Brasil soma recordes de mortes por covid-19 há dez dias seguidos

Estados e municípios brasileiros impõem medidas de confinamento, Bolsonaro rejeita e diz que “chega de mimimi”.

Foto
A campanha de vacinação no Brasil decorre a ritmo ainda lento Reuters/BRUNO KELLY

O Brasil continua a somar recordes de mortes diárias pela covid-19, mas o Presidente, Jair Bolsonaro, continua a defender que não deve haver confinamento, enquanto alguns governadores tentam decretar medidas de contenção nos seus estados.

Uma das grandes preocupações é o sistema de saúde, com a covid-19 a ser responsável pela morte de 470 profissionais de saúde desde o início da pandemia, numa média de 1,3 óbitos por dia, segundo o jornal Folha de São Paulo. Isto excluindo ainda os dados da semana, quando se registaram mais mortes no total da população do país no país: 10.183 mortes, a pior semana desde o início da pandemia.

Esta segunda-feira contavam-se 47 dias consecutivos com um número de mortes diárias acima de mil. A média móvel a sete dias passou os 1500 e o país completava uma sequência de dez dias de recordes deste indicador de óbitos (considerado o mais fiável já que contempla variações aleatórias de registos), segundo um consórcio da imprensa brasileira que recolhe dados (já que o Ministério da Saúde parou de os divulgar).

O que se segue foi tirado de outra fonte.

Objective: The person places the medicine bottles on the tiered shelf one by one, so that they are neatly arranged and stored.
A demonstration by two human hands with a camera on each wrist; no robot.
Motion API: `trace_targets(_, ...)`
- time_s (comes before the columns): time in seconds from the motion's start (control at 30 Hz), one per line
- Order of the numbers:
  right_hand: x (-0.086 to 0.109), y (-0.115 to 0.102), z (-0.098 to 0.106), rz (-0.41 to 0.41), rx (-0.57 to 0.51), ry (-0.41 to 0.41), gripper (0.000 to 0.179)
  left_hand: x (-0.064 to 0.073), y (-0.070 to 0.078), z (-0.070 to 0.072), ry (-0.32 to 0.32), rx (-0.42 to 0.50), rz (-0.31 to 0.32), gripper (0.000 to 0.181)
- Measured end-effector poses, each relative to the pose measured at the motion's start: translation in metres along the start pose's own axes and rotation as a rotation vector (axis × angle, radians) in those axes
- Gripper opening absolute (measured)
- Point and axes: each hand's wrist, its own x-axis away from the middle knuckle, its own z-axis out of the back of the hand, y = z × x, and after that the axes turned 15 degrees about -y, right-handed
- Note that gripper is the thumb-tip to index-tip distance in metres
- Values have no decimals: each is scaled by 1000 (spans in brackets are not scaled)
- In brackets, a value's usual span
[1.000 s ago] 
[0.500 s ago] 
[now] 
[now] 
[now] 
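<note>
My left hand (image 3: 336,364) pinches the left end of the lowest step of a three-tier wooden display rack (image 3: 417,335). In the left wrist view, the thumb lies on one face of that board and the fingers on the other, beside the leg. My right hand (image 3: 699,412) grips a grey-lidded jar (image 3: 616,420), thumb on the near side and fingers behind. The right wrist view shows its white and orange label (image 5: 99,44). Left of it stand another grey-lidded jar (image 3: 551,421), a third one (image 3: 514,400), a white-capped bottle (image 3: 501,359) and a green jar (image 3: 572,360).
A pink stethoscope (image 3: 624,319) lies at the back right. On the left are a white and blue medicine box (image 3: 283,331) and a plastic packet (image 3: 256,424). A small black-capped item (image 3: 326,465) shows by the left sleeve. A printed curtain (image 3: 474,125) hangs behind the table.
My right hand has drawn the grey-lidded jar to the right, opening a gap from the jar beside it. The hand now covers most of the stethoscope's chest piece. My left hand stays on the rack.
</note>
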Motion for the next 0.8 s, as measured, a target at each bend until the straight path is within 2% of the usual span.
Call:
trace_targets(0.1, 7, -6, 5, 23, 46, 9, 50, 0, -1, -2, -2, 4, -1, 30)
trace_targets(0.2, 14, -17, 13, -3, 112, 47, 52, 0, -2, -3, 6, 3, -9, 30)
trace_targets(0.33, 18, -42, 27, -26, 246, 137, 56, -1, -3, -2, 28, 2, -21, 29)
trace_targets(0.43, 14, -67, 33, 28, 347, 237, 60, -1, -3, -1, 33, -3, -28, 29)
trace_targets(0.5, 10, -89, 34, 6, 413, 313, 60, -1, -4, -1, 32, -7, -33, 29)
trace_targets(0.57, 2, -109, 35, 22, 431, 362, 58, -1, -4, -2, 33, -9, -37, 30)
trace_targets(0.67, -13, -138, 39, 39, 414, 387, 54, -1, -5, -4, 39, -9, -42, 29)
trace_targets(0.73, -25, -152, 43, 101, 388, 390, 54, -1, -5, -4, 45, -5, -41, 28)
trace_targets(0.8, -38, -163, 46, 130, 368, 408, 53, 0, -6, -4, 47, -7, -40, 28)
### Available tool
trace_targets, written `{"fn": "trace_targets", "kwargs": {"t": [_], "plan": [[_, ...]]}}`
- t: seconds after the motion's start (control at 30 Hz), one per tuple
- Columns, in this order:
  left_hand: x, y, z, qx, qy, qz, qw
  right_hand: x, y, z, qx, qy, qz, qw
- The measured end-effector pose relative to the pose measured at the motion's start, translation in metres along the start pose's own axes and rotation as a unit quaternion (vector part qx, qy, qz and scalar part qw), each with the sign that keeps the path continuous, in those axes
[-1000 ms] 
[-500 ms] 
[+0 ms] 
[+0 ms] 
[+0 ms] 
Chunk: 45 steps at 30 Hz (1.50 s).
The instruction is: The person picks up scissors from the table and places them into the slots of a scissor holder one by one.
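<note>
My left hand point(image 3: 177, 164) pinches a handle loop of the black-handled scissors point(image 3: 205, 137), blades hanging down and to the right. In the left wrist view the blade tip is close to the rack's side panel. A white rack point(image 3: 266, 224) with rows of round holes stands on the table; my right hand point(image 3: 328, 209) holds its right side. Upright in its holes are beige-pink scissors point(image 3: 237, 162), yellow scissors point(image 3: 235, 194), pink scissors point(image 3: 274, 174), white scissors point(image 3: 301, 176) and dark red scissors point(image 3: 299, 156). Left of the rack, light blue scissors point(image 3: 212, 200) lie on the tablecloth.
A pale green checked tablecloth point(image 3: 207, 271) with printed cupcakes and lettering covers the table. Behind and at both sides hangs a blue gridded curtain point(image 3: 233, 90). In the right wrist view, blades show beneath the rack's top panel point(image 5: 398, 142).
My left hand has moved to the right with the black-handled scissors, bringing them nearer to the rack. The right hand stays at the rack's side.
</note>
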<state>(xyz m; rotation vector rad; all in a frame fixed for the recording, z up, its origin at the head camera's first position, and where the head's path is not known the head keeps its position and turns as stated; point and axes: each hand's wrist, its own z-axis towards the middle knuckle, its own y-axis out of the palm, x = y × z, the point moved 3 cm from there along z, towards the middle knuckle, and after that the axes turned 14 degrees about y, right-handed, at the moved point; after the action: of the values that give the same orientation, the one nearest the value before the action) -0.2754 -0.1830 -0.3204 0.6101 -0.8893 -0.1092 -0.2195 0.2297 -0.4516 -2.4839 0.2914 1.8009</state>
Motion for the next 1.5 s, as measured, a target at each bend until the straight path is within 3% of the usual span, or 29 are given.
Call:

Face a este agravamento, os governadores dos estados começaram a aplicar medidas de confinamento, a que o Presidente, Jair Bolsonaro, se opõe, tendo afastado, de novo, a hipótese de um confinamento nacional. “Alguns querem que eu decrete lockdown, não vou decretar e pode ter certeza de uma coisa, o meu Exército não vai para a rua obrigar o povo a ficar em casa”, disse Bolsonaro, citado pelo site Terra.

Na semana passada, Bolsonaro disse que era preciso enfrentar a pandemia “de peito aberto": “chega de frescura, de mimimi”, declarou. “Vão ficar a chorar até quando? Vão ficar em casa e fechar tudo até quando? Já ninguém aguenta mais”, disse, acrescentando que lamenta as mortes.

Mas vários estados e municípios tomaram as medidas que Bolsonaro não quer tomar.

O estado de São Paulo, o maior do país com 46 milhões de habitantes, decretou “código vermelho”, o que quer dizer que só estão abertos serviços essenciais, a começar no sábado e durar pelo menos duas semanas.

 A cidade do Rio de Janeiro anunciou, pelo seu lado, restrições ao funcionamento de bares e restaurantes, que têm de fechar até às 17h, e foi decretada uma proibição geral de permanência na rua ou espaços públicos entre as 23h e as 5h. Nas praias os quiosques e barracas ficarão fechados e não vai ser permitida a venda ambulante.

Noutros estados há medidas desde a passagem de todas as aulas a ensino remoto ou de recolher obrigatório, por exemplo entre as 22h e as 5h no Pará.

A situação no Brasil causa preocupação não só no país mas também fora.

“O Brasil está a ficar na história como um caso de estudo dos efeitos de uma liderança falhada numa emergência de saúde”, disse Maria Caldas de Castro, investigadora de Saúde Global da Universidade de Harvard, ao New York Times. “O modo como medimos o custo é em vidas perdidas” – o Brasil é o segundo país com mais mortes a seguir aos Estados Unidos.

O facto de o vírus circular com poucas restrições faz ainda com quem seja mais provável o aparecimento de novas variantes, e o que se passou em Manaus parece especialmente problemático: uma cidade com uma taxa de infecção tão grande na primeira vaga, em Abril e Maio, que se pensou que poderia haver algum tipo de imunidade na população – até Outubro, um estudo de dadores de sangue sugeria que três quartos da população tinham tido infecção pelo SARS-CoV-2.

Mas isto não impediu que a cidade visse uma segunda vaga de infecções, e cientistas pensam que um dos factores poderá ser a variante P.1, detectada no Japão num caso de uma pessoa que vinha de Manaus, e que poderá evadir mais facilmente a imunidade (outras hipóteses incluem a imunidade ter enfraquecido). Em Janeiro, a variante parecia ser a dominante no estado, onde se viveu uma situação dramática nos hospitais, que chegaram a ficar sem oxigénio.

Para já, algumas vacinas têm-se mostrado mais promissoras contra esta variante (que está presente entretanto em vários países, incluindo Portugal), mas a vacinação está anda a um ritmo muito lento na maioria dos países. Ester Sabino, especialista em doenças infecciosas na Universidade de São Paulo, disse ao Wall Street Journal que há uma lição a tirar daqui: “Podem vacinar a população toda e apenas controlar o problema durante um pequeno período de tempo se, noutra parte do mundo, aparece uma variante: ela há de lá chegar um dia”.